"1 Yerde" adındaki elektronik tarzda hazırlanan maxi single’ı geçtiğimiz hafta çıkan Kemal Doğulu, piyasadaki en modern erkek şarkıcının kendisinin olduğunu iddia etti.
Şimdi şarkıcısınız ama aslında sanat düysanının da yakından tanıdığı ünlü bir kuaförsünüz. Kaç yıldır kuaförlük yapıyorsunuz?
- 10 yıl oldu...
n Kuaför olmadan önce neler yapıyordunuz, nasıl bir hayatınız vardı?
- Mersin’de yaşıyordum... Kuzenimin mahalle kuaföründe çalışıyordum. Çünkü bu işi çok seviyordum. Küçücük çocukken bile birilerinin saçını kurcalardım. Saçla oynarken çok mutlu olurdum. Mesela örgü konusunda inanılmaz yetenekliydim. Bütün Mersin neredeyse saçını ördürmeye bana gelirdi. Kuzenimin küçücük dükkanı, saçını ördürmek isteyenlerle dolar taşardı. Metrelerce kuyruk olurdu...
n Sonra ne oldu?
- Üniversiteyi kazandım. Pazarlama okurken mutlu olmadığımı hissedip, bıraktım. Amerika’da yaşayan babamın yanına gitmek istedim. Sonra vazgeçtim. Aklım kuaförlükteydi. Derken Mersin’den tası tarağı topladığım gibi İstanbul’da kuaförlük yapan yeğenim Zeki Doğulu’nun yanına geldim. Geldiğimde 18 yaşındaydım. Ve o dönemin bütün şöhretleri de Zeki’nin dükkanına geliyordu. Bu beni çok cezbetmişti.

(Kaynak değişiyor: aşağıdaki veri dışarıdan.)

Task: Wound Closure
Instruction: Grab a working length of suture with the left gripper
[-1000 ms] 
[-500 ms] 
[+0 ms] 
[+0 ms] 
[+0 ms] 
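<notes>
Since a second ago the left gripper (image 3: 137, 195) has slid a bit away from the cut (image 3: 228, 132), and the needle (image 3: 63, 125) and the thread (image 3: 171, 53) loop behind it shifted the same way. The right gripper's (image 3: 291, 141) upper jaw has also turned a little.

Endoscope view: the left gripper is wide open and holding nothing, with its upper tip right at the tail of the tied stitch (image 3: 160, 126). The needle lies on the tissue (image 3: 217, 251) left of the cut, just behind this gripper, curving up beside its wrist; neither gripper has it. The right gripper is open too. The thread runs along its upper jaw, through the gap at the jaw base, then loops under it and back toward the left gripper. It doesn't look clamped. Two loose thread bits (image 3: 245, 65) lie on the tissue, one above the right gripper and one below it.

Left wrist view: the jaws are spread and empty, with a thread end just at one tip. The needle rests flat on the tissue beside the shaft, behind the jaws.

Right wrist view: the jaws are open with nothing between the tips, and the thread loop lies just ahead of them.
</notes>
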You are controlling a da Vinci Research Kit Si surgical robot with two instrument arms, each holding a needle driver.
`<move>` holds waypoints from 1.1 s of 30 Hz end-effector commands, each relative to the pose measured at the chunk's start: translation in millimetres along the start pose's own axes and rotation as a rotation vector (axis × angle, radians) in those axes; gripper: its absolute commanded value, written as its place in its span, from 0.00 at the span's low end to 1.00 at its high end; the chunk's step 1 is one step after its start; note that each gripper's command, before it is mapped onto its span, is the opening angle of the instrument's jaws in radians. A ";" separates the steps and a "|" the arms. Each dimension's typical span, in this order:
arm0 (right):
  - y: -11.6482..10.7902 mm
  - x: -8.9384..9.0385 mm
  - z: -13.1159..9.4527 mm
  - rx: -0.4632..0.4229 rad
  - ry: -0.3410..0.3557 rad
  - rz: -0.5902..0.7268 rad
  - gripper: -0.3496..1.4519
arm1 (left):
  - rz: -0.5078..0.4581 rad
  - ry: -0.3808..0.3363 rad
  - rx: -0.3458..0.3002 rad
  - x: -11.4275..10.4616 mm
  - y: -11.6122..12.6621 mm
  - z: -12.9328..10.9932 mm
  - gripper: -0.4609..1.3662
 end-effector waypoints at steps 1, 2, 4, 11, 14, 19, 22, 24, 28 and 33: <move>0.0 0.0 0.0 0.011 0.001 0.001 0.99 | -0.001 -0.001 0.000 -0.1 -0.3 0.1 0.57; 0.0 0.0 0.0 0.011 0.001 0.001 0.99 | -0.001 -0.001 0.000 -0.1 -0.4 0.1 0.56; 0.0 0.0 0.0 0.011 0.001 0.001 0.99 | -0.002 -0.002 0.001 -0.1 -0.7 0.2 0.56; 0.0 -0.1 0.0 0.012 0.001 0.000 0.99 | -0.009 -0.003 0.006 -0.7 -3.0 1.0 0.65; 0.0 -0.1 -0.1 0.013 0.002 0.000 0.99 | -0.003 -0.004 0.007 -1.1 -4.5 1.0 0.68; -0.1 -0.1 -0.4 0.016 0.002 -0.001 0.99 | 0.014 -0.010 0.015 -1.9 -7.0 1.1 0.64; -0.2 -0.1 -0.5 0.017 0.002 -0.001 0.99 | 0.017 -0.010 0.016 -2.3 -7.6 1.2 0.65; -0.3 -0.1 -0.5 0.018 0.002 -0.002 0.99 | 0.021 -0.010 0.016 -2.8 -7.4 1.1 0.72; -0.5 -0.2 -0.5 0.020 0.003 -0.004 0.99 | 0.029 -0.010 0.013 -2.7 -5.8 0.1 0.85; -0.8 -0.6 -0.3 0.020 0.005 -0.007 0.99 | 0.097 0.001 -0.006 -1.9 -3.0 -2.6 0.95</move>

n İlk hangi ünlü ismin saçını yaptınız?
- Yonca Evcimik. Hiç unutmam saçını boyamıştım... Ve çok beğenmişti. Yaptığım boya öyle moda olmuştu ki dükkana her gelen, "Burada güzel gözlü bir çocuk varmış. O bizim saçımızı boyasın" diye gelmeye başlamıştı. İstanbul’a gelir gelmez varlığımı hissettirmiştim yani. (Gülüşmeler) Derken dergi çekimlerine falan gidip, ünlü modellerin, sanatçıların saçlarını taramaya başladım. Böyle böyle isim yaptım. Sonra Zeki her şeyi bırakıp Amerika’ya gidince ortada kalakaldım. Kısa bir aranın ardından kendime içi malzeme dolu bir bavul hazırlayıp, dergi, TV çekimlerine falan giderek para kazanmaya başladım. Çok geçmeden ismin iyice duyuldu ve Zeki’nin dağılan müşterileri beni bulmaya başladı.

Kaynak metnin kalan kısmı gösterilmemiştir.